Your task:
Please print all the lines below exactly as they are written.
━━ Given data ━━
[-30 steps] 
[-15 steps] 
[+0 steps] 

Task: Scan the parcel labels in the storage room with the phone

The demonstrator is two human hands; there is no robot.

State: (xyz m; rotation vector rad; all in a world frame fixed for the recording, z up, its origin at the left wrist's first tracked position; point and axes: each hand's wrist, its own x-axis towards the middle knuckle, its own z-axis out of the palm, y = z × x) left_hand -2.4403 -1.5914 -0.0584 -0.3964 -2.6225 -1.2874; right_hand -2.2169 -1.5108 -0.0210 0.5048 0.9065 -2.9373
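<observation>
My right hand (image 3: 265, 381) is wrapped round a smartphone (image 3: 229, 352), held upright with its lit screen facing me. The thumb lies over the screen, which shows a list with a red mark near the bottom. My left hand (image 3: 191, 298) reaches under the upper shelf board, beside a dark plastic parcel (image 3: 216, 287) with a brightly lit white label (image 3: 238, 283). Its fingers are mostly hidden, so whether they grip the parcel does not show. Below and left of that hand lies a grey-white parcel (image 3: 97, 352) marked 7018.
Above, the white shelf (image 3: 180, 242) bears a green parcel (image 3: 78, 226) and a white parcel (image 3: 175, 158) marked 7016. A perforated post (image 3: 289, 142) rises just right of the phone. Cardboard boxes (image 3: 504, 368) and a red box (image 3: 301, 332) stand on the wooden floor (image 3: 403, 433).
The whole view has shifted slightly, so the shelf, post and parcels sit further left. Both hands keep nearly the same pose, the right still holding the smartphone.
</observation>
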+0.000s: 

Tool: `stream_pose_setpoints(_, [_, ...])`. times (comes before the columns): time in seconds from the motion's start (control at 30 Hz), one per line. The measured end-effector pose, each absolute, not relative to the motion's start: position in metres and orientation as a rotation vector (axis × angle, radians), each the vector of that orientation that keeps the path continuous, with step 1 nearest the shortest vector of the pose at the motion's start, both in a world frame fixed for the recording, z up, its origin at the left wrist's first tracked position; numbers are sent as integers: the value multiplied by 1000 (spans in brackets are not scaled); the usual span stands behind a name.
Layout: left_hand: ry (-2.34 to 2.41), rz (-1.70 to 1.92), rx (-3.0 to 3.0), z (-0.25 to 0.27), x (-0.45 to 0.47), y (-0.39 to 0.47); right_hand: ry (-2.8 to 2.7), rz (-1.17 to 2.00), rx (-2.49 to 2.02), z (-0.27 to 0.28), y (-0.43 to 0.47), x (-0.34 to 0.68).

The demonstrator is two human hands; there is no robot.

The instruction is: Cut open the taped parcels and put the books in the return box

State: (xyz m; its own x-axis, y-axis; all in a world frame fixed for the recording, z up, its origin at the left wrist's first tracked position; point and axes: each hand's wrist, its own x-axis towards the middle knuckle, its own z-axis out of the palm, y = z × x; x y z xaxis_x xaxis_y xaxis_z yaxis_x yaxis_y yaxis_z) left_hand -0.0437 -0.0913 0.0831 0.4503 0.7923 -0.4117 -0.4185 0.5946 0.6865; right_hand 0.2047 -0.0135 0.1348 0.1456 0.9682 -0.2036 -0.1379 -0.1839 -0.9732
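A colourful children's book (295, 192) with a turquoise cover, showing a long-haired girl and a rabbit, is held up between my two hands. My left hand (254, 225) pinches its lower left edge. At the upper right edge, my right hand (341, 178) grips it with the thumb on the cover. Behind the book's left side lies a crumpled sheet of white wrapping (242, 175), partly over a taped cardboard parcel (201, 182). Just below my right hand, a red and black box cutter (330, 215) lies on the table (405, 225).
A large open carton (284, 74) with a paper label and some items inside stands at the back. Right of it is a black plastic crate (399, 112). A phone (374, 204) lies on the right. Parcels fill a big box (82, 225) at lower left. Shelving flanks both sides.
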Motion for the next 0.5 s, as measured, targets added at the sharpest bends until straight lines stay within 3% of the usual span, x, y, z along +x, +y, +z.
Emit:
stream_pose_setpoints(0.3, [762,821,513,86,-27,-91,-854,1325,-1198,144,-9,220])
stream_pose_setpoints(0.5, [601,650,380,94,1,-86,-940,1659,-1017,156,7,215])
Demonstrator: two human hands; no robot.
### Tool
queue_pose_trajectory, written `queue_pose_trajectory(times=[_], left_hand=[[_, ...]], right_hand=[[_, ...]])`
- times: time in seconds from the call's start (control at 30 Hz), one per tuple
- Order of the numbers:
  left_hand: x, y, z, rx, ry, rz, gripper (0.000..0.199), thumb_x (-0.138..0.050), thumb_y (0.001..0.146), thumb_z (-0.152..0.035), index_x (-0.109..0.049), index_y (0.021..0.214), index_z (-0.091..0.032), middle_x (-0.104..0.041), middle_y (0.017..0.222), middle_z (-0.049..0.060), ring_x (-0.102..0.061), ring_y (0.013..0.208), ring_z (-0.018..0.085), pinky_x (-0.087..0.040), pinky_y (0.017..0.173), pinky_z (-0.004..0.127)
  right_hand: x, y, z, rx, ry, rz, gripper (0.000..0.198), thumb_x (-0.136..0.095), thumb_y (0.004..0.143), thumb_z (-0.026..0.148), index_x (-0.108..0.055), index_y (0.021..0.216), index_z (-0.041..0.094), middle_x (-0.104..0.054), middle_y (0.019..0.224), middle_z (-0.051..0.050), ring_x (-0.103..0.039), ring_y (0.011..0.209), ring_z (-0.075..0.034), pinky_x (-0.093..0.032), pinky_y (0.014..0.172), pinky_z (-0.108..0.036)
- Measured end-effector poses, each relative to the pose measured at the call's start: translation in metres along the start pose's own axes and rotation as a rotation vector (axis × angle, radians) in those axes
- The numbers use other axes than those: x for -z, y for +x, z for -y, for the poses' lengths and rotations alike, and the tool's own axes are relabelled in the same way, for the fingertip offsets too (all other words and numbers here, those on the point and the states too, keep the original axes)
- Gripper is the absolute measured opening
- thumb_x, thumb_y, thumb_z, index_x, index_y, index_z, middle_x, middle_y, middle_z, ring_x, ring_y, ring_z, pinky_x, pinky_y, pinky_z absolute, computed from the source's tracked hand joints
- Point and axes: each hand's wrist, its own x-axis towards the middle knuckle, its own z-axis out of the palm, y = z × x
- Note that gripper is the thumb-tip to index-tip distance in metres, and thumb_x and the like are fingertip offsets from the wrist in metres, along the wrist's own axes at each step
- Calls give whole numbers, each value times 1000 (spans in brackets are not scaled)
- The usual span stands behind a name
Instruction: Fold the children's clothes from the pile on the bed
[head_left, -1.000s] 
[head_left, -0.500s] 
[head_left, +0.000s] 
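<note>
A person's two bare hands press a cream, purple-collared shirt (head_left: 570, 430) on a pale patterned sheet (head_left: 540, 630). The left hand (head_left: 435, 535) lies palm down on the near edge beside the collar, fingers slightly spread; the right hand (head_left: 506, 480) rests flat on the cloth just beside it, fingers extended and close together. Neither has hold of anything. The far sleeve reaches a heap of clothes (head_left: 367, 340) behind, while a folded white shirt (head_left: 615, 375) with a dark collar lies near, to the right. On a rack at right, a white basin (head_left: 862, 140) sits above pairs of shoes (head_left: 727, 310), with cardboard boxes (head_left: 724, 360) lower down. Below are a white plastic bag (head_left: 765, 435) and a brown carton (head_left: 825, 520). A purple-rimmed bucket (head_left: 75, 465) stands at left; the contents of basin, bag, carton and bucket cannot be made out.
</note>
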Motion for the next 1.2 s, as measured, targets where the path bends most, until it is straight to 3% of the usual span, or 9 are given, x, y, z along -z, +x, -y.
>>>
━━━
Response to the task:
[-30 steps] 
[-15 steps] 
[+0 steps] 

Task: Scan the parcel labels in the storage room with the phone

The demonstrator is two human hands; there is no robot.

State: (xyz m; rotation vector rad; all in a world frame fixed for the recording, z up, its origin at the left wrist's first tracked position; point and axes: each hand's wrist, its own x-axis towards the middle knuckle, its own z-axis out of the palm, y = z × x) left_hand -2.4403 -1.5914 -0.0584 -0.3964 -2.6225 -1.2874; right_hand -2.2169 -1.5108 -0.0210 0.5048 0.9065 -2.9373
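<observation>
My right hand (image 3: 265, 381) is wrapped round a smartphone (image 3: 229, 352), held upright with its lit screen facing me. The thumb lies over the screen, which shows a list with a red mark near the bottom. My left hand (image 3: 191, 298) reaches under the upper shelf board, beside a dark plastic parcel (image 3: 216, 287) with a brightly lit white label (image 3: 238, 283). Its fingers are mostly hidden, so whether they grip the parcel does not show. Below and left of that hand lies a grey-white parcel (image 3: 97, 352) marked 7018.
Above, the white shelf (image 3: 180, 242) bears a green parcel (image 3: 78, 226) and a white parcel (image 3: 175, 158) marked 7016. A perforated post (image 3: 289, 142) rises just right of the phone. Cardboard boxes (image 3: 504, 368) and a red box (image 3: 301, 332) stand on the wooden floor (image 3: 403, 433).
The whole view has shifted slightly, so the shelf, post and parcels sit further left. Both hands keep nearly the same pose, the right still holding the smartphone.
</observation>
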+0.000s: 

Tool: `stream_pose_setpoints(_, [_, ...])`. times (comes before the columns): time in seconds from the motion's start (control at 30 Hz), one per line. The measured end-effector pose, each absolute, not relative to the motion's start: position in metres and orientation as a rotation vector (axis × angle, radians), each the vector of that orientation that keeps the path continuous, with step 1 nearest the shortest vector of the pose at the motion's start, both in a world frame fixed for the recording, z up, its origin at the left wrist's first tracked position; numbers are sent as integers: the value multiplied by 1000 (spans in brackets are not scaled); the usual span stands behind a name.
Layout: left_hand: ry (-2.34 to 2.41), rz (-1.70 to 1.92), rx (-3.0 to 3.0), z (-0.25 to 0.27), x (-0.45 to 0.47), y (-0.39 to 0.47); right_hand: ry (-2.8 to 2.7), rz (-1.17 to 2.00), rx (-2.49 to 2.02), z (-0.27 to 0.28), y (-0.43 to 0.47), x (-0.34 to 0.68).

The demonstrator is two human hands; there is no robot.

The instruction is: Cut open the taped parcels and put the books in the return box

State: (xyz m; its own x-axis, y-axis; all in a world frame fixed for the recording, z up, its origin at the left wrist's first tracked position; point and axes: each hand's wrist, its own x-axis towards the middle knuckle, its own z-axis out of the palm, y = z × x; x y z xaxis_x xaxis_y xaxis_z yaxis_x yaxis_y yaxis_z) left_hand -0.0437 -0.0913 0.0831 0.4503 0.7923 -0.4117 -0.4185 0.5946 0.6865; right_hand 0.2047 -0.0135 0.1348 0.1456 0.9682 -0.2036 -0.1379 -0.1839 -0.9732
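A colourful children's book (295, 192) with a turquoise cover, showing a long-haired girl and a rabbit, is held up between my two hands. My left hand (254, 225) pinches its lower left edge. At the upper right edge, my right hand (341, 178) grips it with the thumb on the cover. Behind the book's left side lies a crumpled sheet of white wrapping (242, 175), partly over a taped cardboard parcel (201, 182). Just below my right hand, a red and black box cutter (330, 215) lies on the table (405, 225).
A large open carton (284, 74) with a paper label and some items inside stands at the back. Right of it is a black plastic crate (399, 112). A phone (374, 204) lies on the right. Parcels fill a big box (82, 225) at lower left. Shelving flanks both sides.
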Motion for the next 0.5 s, as measured, targets added at the sharpest bends until straight lines stay within 3% of the usual span, x, y, z along +x, +y, +z.
Emit:
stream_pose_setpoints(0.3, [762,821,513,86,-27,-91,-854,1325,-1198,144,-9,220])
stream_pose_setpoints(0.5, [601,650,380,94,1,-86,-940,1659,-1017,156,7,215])
Demonstrator: two human hands; no robot.
### Tool
queue_pose_trajectory, written `queue_pose_trajectory(times=[_], left_hand=[[_, ...]], right_hand=[[_, ...]])`
- times: time in seconds from the call's start (control at 30 Hz), one per tuple
- Order of the numbers:
  left_hand: x, y, z, rx, ry, rz, gripper (0.000..0.199), thumb_x (-0.138..0.050), thumb_y (0.001..0.146), thumb_z (-0.152..0.035), index_x (-0.109..0.049), index_y (0.021..0.214), index_z (-0.091..0.032), middle_x (-0.104..0.041), middle_y (0.017..0.222), middle_z (-0.049..0.060), ring_x (-0.102..0.061), ring_y (0.013..0.208), ring_z (-0.018..0.085), pinky_x (-0.087..0.040), pinky_y (0.017..0.173), pinky_z (-0.004..0.127)
  right_hand: x, y, z, rx, ry, rz, gripper (0.000..0.198), thumb_x (-0.136..0.095), thumb_y (0.004..0.143), thumb_z (-0.026..0.148), index_x (-0.108..0.055), index_y (0.021..0.216), index_z (-0.041..0.094), middle_x (-0.104..0.054), middle_y (0.019..0.224), middle_z (-0.051..0.050), ring_x (-0.103..0.039), ring_y (0.011..0.209), ring_z (-0.075..0.034), pinky_x (-0.093..0.032), pinky_y (0.014..0.172), pinky_z (-0.108..0.036)
- Measured end-effector poses, each relative to the pose measured at the call's start: translation in metres along the start pose's own axes and rotation as a rotation vector (axis × angle, radians) in those axes
- The numbers use other axes than those: x for -z, y for +x, z for -y, for the poses' lengths and rotations alike, and the tool's own axes are relabelled in the same way, for the fingertip offsets too (all other words and numbers here, those on the point and the states too, keep the original axes)
- Gripper is the absolute measured opening
- thumb_x, thumb_y, thumb_z, index_x, index_y, index_z, middle_x, middle_y, middle_z, ring_x, ring_y, ring_z, pinky_x, pinky_y, pinky_z absolute, computed from the source's tracked hand joints
- Point and axes: each hand's wrist, its own x-axis towards the middle knuckle, its own z-axis out of the palm, y = z × x
- Note that gripper is the thumb-tip to index-tip distance in metres, and thumb_x and the like are fingertip offsets from the wrist in metres, along the wrist's own axes at each step
- Calls give whole numbers, each value times 1000 (spans in brackets are not scaled)
- The usual span stands behind a name
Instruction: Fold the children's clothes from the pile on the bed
[head_left, -1.000s] 
[head_left, -0.500s] 
[head_left, +0.000s] 
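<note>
A person's two bare hands press a cream, purple-collared shirt (head_left: 570, 430) on a pale patterned sheet (head_left: 540, 630). The left hand (head_left: 435, 535) lies palm down on the near edge beside the collar, fingers slightly spread; the right hand (head_left: 506, 480) rests flat on the cloth just beside it, fingers extended and close together. Neither has hold of anything. The far sleeve reaches a heap of clothes (head_left: 367, 340) behind, while a folded white shirt (head_left: 615, 375) with a dark collar lies near, to the right. On a rack at right, a white basin (head_left: 862, 140) sits above pairs of shoes (head_left: 727, 310), with cardboard boxes (head_left: 724, 360) lower down. Below are a white plastic bag (head_left: 765, 435) and a brown carton (head_left: 825, 520). A purple-rimmed bucket (head_left: 75, 465) stands at left; the contents of basin, bag, carton and bucket cannot be made out.
</note>
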Motion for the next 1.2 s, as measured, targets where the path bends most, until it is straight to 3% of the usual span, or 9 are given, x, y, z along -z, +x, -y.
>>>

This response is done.